I’m finishing up the editing details on a short essay. So of course I did grammar check. Now note: I teach writing. So I’m well aware of grammar. But, as a poet, I’m also aware of style. And style trumps formal grammar.
For instance: don’t begin a sentence w/ ‘And,’ as I did above. Nor should I use fragments. Even for rhetorical emphasis.
What’s even funnier than the stuffy pedantry of grammar check is realising that I don’t care. As Tulsa’s once-upon-a-time Grammar Hotline (if you called the paper, or the university, with a grammar question, they transferred you to me :)), that may be heresy.

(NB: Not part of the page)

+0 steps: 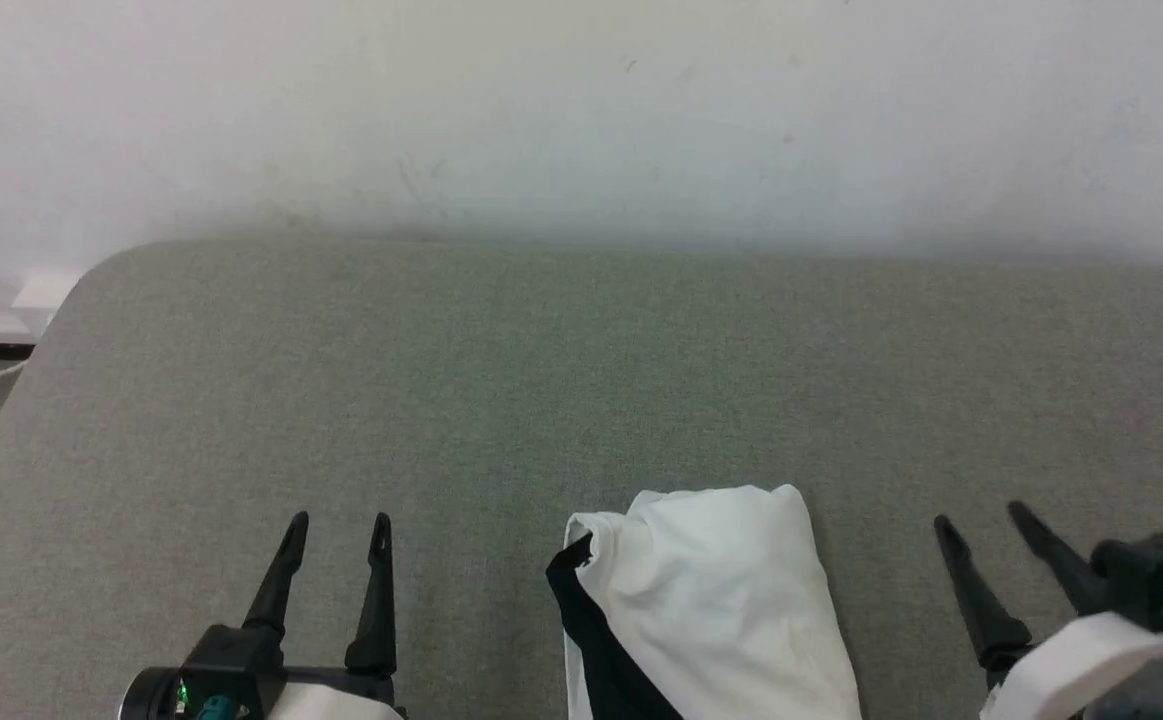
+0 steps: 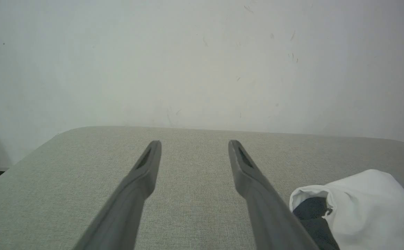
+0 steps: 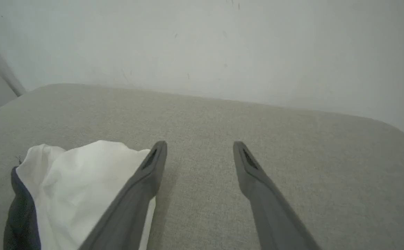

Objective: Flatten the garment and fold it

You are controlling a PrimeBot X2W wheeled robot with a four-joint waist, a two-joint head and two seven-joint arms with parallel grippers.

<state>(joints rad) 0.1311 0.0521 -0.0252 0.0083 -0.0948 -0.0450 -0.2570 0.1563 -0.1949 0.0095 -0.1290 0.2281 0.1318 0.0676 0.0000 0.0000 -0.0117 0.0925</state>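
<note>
white garment (image 1: 731, 610) between left, right jaws

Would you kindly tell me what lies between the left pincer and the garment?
Only a bare stretch of the grey fabric surface separates the left pincer from the garment. The head view shows this plainly.

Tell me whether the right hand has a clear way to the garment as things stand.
Probably yes: the right hand stands open beside the garment, apart from it, with bare grey surface between them.
</note>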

But it’s true: I am confident enough these days that I don’t care what grammar check tells me. I know the rules. Ergo? I can break them when I choose.
Don’t do this at home.
Seriously, though:it’s a kind of Buddhist mantra, if you think about it. Know what’s expected, and then decide if that’s appropriate. If it suits the time, the context, the need. Like I once heard a Unitarian minister say (and he might have been a Buddhist, as well — some are): don’t let ersatz tolerance be your excuse for not getting involved. “Tolerance’ may sound good, unless you’re tolerating injustice. Hate.
Letting people get by with horrible behaviour is not tolerance. That doesn’t mean you have to whack them (although I’ve often wanted to!). It does mean we’re thinkers — we’re supposed to question. Questions lead to well-thought-out answers (if we’re lucky, and think long enough…).
Like grammar, it’s a question of style. And mean doesn’t work for anyone.